→ **WHAT IS BEING ASKED**: Every entry needs to be reproduced exactly.

(Data records)
• • • • •
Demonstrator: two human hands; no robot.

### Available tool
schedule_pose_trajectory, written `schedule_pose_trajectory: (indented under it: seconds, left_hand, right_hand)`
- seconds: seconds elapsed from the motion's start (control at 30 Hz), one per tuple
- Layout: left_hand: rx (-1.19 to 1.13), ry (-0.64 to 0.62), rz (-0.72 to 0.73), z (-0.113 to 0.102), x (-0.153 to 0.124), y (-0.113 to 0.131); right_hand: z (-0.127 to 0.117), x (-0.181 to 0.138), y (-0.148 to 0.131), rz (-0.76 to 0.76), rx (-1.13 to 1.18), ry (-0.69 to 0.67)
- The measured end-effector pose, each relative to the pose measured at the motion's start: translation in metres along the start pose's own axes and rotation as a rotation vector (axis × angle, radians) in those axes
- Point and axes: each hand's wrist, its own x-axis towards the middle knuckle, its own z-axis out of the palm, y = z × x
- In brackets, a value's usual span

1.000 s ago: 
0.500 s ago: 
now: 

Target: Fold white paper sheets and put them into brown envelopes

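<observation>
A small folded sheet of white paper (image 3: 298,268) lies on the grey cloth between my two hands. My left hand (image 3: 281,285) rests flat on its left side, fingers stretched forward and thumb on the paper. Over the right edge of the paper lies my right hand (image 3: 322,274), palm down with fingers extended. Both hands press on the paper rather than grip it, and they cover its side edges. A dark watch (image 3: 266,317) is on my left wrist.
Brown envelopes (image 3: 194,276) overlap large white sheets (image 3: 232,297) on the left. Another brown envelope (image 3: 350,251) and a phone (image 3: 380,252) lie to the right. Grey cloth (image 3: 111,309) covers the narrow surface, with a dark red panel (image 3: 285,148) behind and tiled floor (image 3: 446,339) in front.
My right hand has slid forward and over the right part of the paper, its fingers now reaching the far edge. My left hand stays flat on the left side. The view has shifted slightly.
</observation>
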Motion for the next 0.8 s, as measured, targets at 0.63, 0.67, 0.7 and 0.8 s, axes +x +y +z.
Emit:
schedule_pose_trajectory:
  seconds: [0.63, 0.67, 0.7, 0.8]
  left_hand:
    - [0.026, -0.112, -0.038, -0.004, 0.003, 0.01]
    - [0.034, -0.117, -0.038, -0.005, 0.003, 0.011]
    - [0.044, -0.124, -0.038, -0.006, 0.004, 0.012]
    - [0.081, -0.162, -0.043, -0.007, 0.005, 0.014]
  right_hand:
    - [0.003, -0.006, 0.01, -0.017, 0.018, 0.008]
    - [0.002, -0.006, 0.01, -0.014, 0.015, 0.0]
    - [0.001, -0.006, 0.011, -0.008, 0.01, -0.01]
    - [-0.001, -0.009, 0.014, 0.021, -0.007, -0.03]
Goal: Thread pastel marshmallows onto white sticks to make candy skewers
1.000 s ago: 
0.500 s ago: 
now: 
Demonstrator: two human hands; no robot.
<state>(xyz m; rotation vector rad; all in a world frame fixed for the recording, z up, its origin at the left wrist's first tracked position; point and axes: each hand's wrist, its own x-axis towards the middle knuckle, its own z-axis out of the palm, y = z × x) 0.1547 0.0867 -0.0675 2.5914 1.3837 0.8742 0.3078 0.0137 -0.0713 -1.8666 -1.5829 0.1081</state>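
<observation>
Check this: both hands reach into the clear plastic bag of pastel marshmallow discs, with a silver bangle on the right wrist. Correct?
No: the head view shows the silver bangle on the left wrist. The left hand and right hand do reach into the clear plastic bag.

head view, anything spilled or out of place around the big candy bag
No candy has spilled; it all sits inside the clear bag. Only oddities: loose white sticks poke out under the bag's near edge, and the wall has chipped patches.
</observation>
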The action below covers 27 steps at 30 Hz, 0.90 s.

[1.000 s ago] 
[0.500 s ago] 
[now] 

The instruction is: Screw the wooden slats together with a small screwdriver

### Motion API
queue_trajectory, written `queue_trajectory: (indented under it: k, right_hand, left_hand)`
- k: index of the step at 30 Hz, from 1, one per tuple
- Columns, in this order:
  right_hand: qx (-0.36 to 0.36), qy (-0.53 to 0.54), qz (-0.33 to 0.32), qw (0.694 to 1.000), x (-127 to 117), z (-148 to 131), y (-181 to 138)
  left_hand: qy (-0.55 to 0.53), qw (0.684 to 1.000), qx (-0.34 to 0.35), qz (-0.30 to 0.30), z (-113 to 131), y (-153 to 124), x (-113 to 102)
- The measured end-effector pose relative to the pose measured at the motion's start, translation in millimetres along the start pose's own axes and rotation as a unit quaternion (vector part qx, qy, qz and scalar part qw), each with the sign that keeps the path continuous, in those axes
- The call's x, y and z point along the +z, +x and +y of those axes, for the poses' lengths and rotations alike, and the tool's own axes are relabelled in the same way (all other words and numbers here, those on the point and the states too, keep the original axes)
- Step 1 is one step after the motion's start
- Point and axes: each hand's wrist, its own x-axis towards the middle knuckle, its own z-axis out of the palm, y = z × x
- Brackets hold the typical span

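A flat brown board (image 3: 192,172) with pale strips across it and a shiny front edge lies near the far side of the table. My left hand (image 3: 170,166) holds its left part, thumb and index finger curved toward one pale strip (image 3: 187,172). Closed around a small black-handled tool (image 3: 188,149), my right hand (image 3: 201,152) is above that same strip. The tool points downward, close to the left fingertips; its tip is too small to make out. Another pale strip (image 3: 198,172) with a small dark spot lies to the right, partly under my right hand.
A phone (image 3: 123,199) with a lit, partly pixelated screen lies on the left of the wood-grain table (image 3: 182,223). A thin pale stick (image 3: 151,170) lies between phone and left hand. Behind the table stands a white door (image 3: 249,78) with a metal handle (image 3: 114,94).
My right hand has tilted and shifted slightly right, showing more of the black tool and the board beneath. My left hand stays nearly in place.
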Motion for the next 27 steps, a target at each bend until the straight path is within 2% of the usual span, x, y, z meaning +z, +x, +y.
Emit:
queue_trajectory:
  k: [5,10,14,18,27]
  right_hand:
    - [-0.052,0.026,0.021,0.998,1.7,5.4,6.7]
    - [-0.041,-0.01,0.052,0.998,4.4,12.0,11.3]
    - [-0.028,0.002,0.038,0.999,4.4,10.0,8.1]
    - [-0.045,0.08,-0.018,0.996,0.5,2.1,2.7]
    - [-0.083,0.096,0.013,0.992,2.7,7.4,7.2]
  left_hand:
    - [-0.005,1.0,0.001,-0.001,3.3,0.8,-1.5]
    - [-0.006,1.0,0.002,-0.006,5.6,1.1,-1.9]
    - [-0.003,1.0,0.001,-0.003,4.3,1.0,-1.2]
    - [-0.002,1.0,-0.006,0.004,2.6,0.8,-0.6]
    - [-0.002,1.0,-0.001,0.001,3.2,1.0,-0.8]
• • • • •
→ **RESULT BELOW**:
Demonstrator: two human hands; no robot.

### Available tool
schedule_pose_trajectory, written `schedule_pose_trajectory: (indented under it: seconds, left_hand, right_hand)`
- seconds: seconds elapsed from the motion's start (control at 30 Hz), one per tuple
- Layout: left_hand: rx (-1.19 to 1.13), ry (-0.64 to 0.62), rz (-0.72 to 0.73), z (-0.113 to 0.102), x (-0.153 to 0.124), y (-0.113 to 0.131); right_hand: z (-0.127 to 0.117), x (-0.181 to 0.138), y (-0.148 to 0.131), rz (-0.76 to 0.76), rx (-1.13 to 1.18), ry (-0.69 to 0.67)
- The measured end-effector pose, each relative to the pose measured at the motion's start: translation in metres along the start pose's own axes and rotation as a rotation vector (axis × angle, radians) in those axes
- Point and axes: each hand's wrist, its own x-axis towards the middle knuckle, its own z-axis out of the palm, y = z × x
- In brackets, a value's usual span

1.000 s ago: 
0.500 s ago: 
now: 

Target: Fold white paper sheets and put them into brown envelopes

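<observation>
A small folded sheet of white paper (image 3: 298,268) lies on the grey cloth between my two hands. My left hand (image 3: 281,285) rests flat on its left side, fingers stretched forward and thumb on the paper. Over the right edge of the paper lies my right hand (image 3: 322,274), palm down with fingers extended. Both hands press on the paper rather than grip it, and they cover its side edges. A dark watch (image 3: 266,317) is on my left wrist.
Brown envelopes (image 3: 194,276) overlap large white sheets (image 3: 232,297) on the left. Another brown envelope (image 3: 350,251) and a phone (image 3: 380,252) lie to the right. Grey cloth (image 3: 111,309) covers the narrow surface, with a dark red panel (image 3: 285,148) behind and tiled floor (image 3: 446,339) in front.
My right hand has slid forward and over the right part of the paper, its fingers now reaching the far edge. My left hand stays flat on the left side. The view has shifted slightly.
</observation>
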Motion for the next 0.8 s, as measured, targets at 0.63, 0.67, 0.7 and 0.8 s, axes +x +y +z.
Emit:
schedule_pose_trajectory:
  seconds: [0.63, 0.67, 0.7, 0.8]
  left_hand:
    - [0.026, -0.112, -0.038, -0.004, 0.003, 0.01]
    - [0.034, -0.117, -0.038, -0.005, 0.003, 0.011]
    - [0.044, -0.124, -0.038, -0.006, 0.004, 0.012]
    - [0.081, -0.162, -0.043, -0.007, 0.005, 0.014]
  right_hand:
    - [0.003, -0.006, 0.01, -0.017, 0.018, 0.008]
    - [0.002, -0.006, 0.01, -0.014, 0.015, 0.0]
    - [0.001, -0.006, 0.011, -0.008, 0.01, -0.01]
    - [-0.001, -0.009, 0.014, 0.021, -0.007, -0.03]
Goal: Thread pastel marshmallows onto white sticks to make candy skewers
1.000 s ago: 
0.500 s ago: 
now: 
Demonstrator: two human hands; no robot.
<state>(xyz m; rotation vector rad; all in a world frame fixed for the recording, z up, its origin at the left wrist's first tracked position; point and axes: each hand's wrist, its own x-axis towards the middle knuckle, its own z-axis out of the palm, y = z × x) 0.1547 0.0867 -0.0675 2.5914 1.3837 0.8742 0.3078 0.0137 -0.0713 -1.8666 -1.5829 0.1081</state>
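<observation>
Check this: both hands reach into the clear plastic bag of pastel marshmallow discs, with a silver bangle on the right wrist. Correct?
No: the head view shows the silver bangle on the left wrist. The left hand and right hand do reach into the clear plastic bag.

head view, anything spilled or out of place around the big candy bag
No candy has spilled; it all sits inside the clear bag. Only oddities: loose white sticks poke out under the bag's near edge, and the wall has chipped patches.
</observation>
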The action below covers 27 steps at 30 Hz, 0.90 s.

[1.000 s ago] 
[0.500 s ago] 
[now] 

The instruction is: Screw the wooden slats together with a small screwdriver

### Motion API
queue_trajectory, written `queue_trajectory: (indented under it: k, right_hand, left_hand)`
- k: index of the step at 30 Hz, from 1, one per tuple
- Columns, in this order:
  right_hand: qx (-0.36 to 0.36), qy (-0.53 to 0.54), qz (-0.33 to 0.32), qw (0.694 to 1.000), x (-127 to 117), z (-148 to 131), y (-181 to 138)
  left_hand: qy (-0.55 to 0.53), qw (0.684 to 1.000), qx (-0.34 to 0.35), qz (-0.30 to 0.30), z (-113 to 131), y (-153 to 124), x (-113 to 102)
- The measured end-effector pose relative to the pose measured at the motion's start, translation in millimetres along the start pose's own axes and rotation as a unit quaternion (vector part qx, qy, qz and scalar part qw), each with the sign that keeps the path continuous, in those axes
- The call's x, y and z point along the +z, +x and +y of those axes, for the poses' lengths and rotations alike, and the tool's own axes are relabelled in the same way (all other words and numbers here, those on the point and the states too, keep the original axes)
- Step 1 is one step after the motion's start
- Point and axes: each hand's wrist, its own x-axis towards the middle knuckle, its own z-axis out of the palm, y = z × x
- Brackets hold the typical span

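A flat brown board (image 3: 192,172) with pale strips across it and a shiny front edge lies near the far side of the table. My left hand (image 3: 170,166) holds its left part, thumb and index finger curved toward one pale strip (image 3: 187,172). Closed around a small black-handled tool (image 3: 188,149), my right hand (image 3: 201,152) is above that same strip. The tool points downward, close to the left fingertips; its tip is too small to make out. Another pale strip (image 3: 198,172) with a small dark spot lies to the right, partly under my right hand.
A phone (image 3: 123,199) with a lit, partly pixelated screen lies on the left of the wood-grain table (image 3: 182,223). A thin pale stick (image 3: 151,170) lies between phone and left hand. Behind the table stands a white door (image 3: 249,78) with a metal handle (image 3: 114,94).
My right hand has tilted and shifted slightly right, showing more of the black tool and the board beneath. My left hand stays nearly in place.
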Motion for the next 27 steps, a target at each bend until the straight path is within 2% of the usual span, x, y, z meaning +z, +x, +y.
Emit:
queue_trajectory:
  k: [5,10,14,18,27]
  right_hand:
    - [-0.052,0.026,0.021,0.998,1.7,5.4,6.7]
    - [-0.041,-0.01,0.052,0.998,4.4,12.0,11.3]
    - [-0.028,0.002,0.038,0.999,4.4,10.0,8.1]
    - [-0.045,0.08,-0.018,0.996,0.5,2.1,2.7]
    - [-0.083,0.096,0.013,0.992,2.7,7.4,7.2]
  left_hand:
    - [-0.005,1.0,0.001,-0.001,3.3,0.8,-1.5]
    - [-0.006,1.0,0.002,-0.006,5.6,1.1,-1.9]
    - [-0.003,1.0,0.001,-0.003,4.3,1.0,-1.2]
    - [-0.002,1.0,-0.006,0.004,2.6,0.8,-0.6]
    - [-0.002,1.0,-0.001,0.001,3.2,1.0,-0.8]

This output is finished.